You’re probably familiar with the career advice “dress for the job you want regardless of the job you have” (or lack thereof). What you wear sends messages about who you are to others, and can empower you to be your best self. Dressing for success in court can indeed help your side. So, how should you dress?
The short answer is: dress in whatever makes you feel good about your case. You need to look polished yet comfortable. For some, that means business attire. For others, it’s more casual. And you need not drop a ton of money on new clothes, but if it makes a difference in how you look and feel, spending a bit on the perfect outfit can pay off.
Here are our dos and don’ts for the next time you get dressed for court. While some of them may seem like common sense or a bit too conservative, it’s best not to draw possibly negative attention to your physical appearance. As much as judges try to refrain from biases, first impressions do matter and even subtle physical cues can send strong messages.
Do follow these general style rules:
For those who identify as male:
- Shoes with socks
- Long pants (wear a belt if they have belt loops)
- Tuck in collared shirts
- Pants must be worn at waist level
For those who identify as female:
- Close-toed shoes
- Knee-length or longer dress or skirt; or long pants
- Blouses, sweaters, or casual dress shirts are the best tops
Dos for everyone, regardless of gender:
Do scope out your judge’s courtroom before you need to appear. How are others dressed? You may want to dress more conservatively than usual depending on what others are wearing. Pay attention to the people the judge seems to view most and least positively, and if what they are wearing might be a factor.

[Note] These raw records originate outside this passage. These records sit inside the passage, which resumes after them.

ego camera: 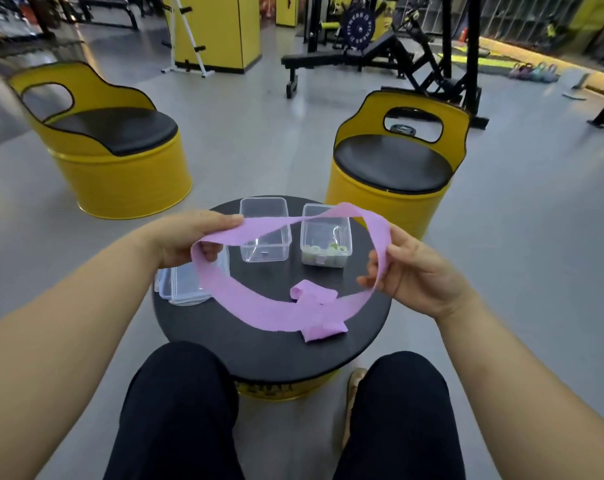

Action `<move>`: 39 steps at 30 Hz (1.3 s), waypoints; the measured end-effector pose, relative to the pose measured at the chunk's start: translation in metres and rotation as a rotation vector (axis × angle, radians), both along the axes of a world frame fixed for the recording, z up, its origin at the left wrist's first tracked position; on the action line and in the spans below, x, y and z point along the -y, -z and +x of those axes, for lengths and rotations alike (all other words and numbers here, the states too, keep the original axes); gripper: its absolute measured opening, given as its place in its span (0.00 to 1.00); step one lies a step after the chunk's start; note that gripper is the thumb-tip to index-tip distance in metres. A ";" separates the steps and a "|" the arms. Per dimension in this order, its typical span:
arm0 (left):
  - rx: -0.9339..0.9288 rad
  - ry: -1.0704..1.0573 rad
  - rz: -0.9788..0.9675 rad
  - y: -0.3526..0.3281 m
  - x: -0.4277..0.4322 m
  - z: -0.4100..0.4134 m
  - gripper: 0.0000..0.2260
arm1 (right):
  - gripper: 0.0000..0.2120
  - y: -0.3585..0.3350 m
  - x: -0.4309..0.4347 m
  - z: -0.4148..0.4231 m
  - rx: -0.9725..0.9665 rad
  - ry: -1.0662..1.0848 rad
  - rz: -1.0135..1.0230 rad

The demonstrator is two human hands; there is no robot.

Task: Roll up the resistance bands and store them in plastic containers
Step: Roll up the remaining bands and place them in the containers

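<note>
I've got the pink band spread as an open loop over the surface, my left hand pinching one side and my right hand the other, probably to untwist it before rolling. Its low side sags onto a crumpled pink lump; I can't tell if that's the same band. Behind it sit an empty container and a second container holding green rolls

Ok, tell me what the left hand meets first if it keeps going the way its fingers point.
Probably the empty clear box, right past the fingertips of the left hand; the hand may be high enough to pass over it.
</note>
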State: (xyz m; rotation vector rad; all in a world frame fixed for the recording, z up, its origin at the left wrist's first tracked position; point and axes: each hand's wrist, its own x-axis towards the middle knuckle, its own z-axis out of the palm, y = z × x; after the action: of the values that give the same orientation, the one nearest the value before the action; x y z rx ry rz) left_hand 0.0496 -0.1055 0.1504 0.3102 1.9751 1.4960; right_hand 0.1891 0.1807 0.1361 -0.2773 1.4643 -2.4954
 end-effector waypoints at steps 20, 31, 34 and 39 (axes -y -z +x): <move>-0.339 0.362 -0.437 0.007 -0.052 0.048 0.15 | 0.06 -0.045 0.005 0.018 -0.078 0.011 0.275; -0.117 0.579 0.223 0.000 -0.109 0.087 0.05 | 0.13 -0.066 -0.012 0.025 -0.034 0.214 0.178; -0.081 0.580 0.269 0.004 -0.114 0.092 0.04 | 0.08 -0.065 -0.019 0.030 0.005 0.237 0.149; 0.014 0.437 0.296 0.007 -0.125 0.095 0.12 | 0.10 -0.058 -0.017 0.032 0.116 0.285 0.069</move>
State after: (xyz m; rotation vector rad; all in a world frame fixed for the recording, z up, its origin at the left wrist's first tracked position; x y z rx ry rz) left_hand 0.1448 0.0195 0.1431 0.7988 1.5403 1.4825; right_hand 0.2209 0.1973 0.1945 0.0938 1.6371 -2.6161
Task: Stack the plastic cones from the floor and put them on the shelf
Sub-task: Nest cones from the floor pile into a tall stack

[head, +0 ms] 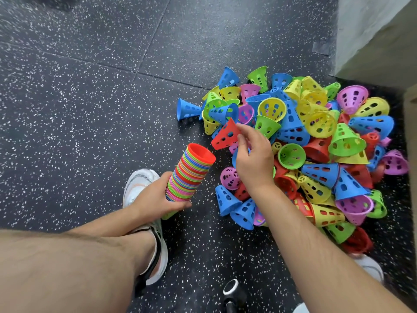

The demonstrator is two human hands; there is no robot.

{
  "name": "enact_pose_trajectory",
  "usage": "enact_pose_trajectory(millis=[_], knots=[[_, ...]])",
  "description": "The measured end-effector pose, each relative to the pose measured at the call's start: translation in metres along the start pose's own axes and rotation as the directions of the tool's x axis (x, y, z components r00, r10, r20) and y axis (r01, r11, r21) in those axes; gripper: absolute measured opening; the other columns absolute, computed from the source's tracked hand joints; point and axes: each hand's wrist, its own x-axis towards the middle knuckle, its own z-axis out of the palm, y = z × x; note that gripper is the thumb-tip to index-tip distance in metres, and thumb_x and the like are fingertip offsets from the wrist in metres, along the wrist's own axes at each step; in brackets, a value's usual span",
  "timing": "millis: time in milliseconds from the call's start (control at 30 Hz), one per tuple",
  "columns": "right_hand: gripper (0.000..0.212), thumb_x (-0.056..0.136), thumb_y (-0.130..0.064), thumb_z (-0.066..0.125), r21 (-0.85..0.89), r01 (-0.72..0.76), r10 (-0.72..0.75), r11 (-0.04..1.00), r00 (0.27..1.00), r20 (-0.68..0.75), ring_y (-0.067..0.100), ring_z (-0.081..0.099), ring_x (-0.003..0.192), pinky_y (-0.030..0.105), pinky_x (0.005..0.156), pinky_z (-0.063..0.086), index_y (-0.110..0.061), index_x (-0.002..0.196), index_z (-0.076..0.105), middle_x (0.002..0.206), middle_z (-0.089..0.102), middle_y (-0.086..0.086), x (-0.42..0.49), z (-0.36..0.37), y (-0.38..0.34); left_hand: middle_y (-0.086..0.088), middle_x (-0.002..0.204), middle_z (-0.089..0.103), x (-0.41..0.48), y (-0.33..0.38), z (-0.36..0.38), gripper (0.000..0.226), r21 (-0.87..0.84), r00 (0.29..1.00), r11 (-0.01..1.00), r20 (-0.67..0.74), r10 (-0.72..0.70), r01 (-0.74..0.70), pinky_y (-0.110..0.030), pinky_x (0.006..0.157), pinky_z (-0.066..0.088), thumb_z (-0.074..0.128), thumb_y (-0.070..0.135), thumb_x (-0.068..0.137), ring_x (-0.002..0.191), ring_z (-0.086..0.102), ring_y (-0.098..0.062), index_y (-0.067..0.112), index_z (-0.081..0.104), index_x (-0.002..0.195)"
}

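My left hand (158, 195) grips the lower part of a tall stack of nested cones (189, 175) in several colours, with a red one on top, tilted up to the right. My right hand (252, 154) pinches a single red cone (225, 135) by its wall, just above and right of the stack's open top. A big pile of loose cones (316, 141) in blue, yellow, green, pink and red lies on the floor to the right of both hands.
The floor (90, 98) is dark speckled rubber tile. My bare left leg and white shoe (140, 188) sit beside the stack. A grey wall or box (372, 37) rises at top right. A black object with a white ring (231, 288) lies near the bottom edge.
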Motion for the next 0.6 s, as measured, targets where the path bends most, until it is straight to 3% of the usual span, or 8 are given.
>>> enact_pose_trajectory(millis=[100,267,433,533,600], knots=[[0.024,0.101,-0.016,0.057,0.044,0.091,-0.091,0.995,0.996,0.0,0.015,0.061,0.103,0.035,0.093,0.05,-0.018,0.121,0.07,0.108,0.068,-0.008,-0.004,-0.004,-0.009,0.017,0.106,0.07,0.0,0.001,0.0,0.085,0.007,1.0,1.0,0.006,0.004,-0.004,-0.041,0.091,0.057,0.084,0.074,0.055,0.098,0.068,-0.002,0.034,0.051,0.122],[0.024,0.099,-0.009,0.057,0.127,0.165,-0.194,0.978,0.941,0.277,0.005,0.059,0.106,0.025,0.091,0.05,-0.015,0.117,0.072,0.112,0.064,-0.002,-0.028,0.001,-0.012,0.017,0.108,0.07,0.0,0.0,0.001,0.084,0.017,1.0,1.0,0.008,0.015,-0.015,-0.043,0.092,0.057,0.087,0.069,0.055,0.099,0.068,-0.003,0.036,0.051,0.124],[0.029,0.099,-0.01,0.052,0.164,0.06,-0.122,0.985,0.91,0.397,0.007,0.059,0.114,0.028,0.098,0.048,-0.017,0.125,0.063,0.119,0.063,-0.005,-0.046,-0.001,-0.01,0.017,0.108,0.069,0.001,-0.001,0.001,0.082,0.038,0.999,0.999,0.027,0.028,-0.029,-0.041,0.091,0.057,0.086,0.068,0.057,0.098,0.068,-0.003,0.038,0.051,0.124],[0.026,0.095,-0.016,0.05,0.087,-0.003,-0.031,0.996,0.921,0.389,0.008,0.059,0.106,0.029,0.094,0.048,-0.018,0.12,0.058,0.113,0.063,-0.006,-0.052,-0.014,-0.001,0.017,0.107,0.07,0.001,-0.001,0.001,0.08,0.06,0.997,0.997,0.062,0.041,-0.044,-0.042,0.092,0.057,0.086,0.066,0.057,0.098,0.069,-0.004,0.04,0.05,0.124],[0.02,0.09,-0.014,0.054,-0.001,0.075,-0.068,0.997,0.919,0.389,0.015,0.059,0.095,0.035,0.086,0.049,-0.014,0.109,0.059,0.106,0.062,-0.003,-0.06,-0.024,0.011,0.017,0.107,0.07,0.001,-0.002,0.001,0.08,0.065,0.996,0.997,0.077,0.047,-0.052,-0.042,0.092,0.057,0.088,0.065,0.059,0.098,0.069,-0.003,0.041,0.05,0.125]])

Do review your wardrobe at home for what you already own that might be appropriate. What you wear to work, interviews and other important meetings, church or other more formal settings might be perfect for court, too.
Do consider what you’re appearing in court for. If you’re seeking spousal support, don’t come outfitted in designer duds and expensive accessories. If you’re appearing for the first time, err on the side of subdued, conservative attire so that you appear as neutral as possible. Even judges have biases, and a loud print or revealing cut might penalize you.
Do ask anyone attending court with you to abide by a similar dress code as you. A judge may also form impressions of you by the company you keep.
Do show up well-groomed. This means neatly groomed hair (on your head, face, and body), subtle makeup, no body odor or strong scents, and clean, trimmed nails.
Don’t wear any of the following or you will likely be asked to leave the court:
- Shorts or above-the-knee skirts
- Hats or hair curlers
- Halter, tube, or crop tops
- T-shirts and most sleeveless tops
- Revealing, see-through or sheer clothing
- Clothing that reveals underwear
- Ripped or torn clothing
- Clothing with words, symbols or anything else that may be seen as inappropriate or offensive
Some more don’ts:
Don’t spend more than you can afford. If you don’t have anything appropriate but lack the funds to go shopping, ask a friend who is your size to borrow some of their clothes. You may also qualify for programs that can set you up with lightly used clothing such as Dress for Success. Or, try a clothing rental service like Armoire or Rent the Runway.
Don’t dress in clothing you feel uncomfortable or awkward in. You want to be your authentic self, so don’t pretend to be someone you are not. If you don’t like high heeled shoes, flats are just fine. If suits and ties make you cringe, opt for a nice sweater or button-down shirt instead. Also, wear clothes that fit. Too-tight or baggy clothes are a don’t.
Don’t forget to wear clean, wrinkle-free clothes. If you show up looking messy, a judge might wonder about your ability to take care of other adult responsibilities, too.
Don’t reveal piercings or tattoos. We know! We love you to be you. But you never know if the judge might view them negatively.
Don’t pile on accessories. One or two simple accessories, tops.
Don’t rush. Allow plenty of time to get dressed and groomed before court. You don’t want to change your mind last minute and need to do a total outfit change or get frazzled and sweaty. Ideally, you should have time to relax and mentally prepare, too.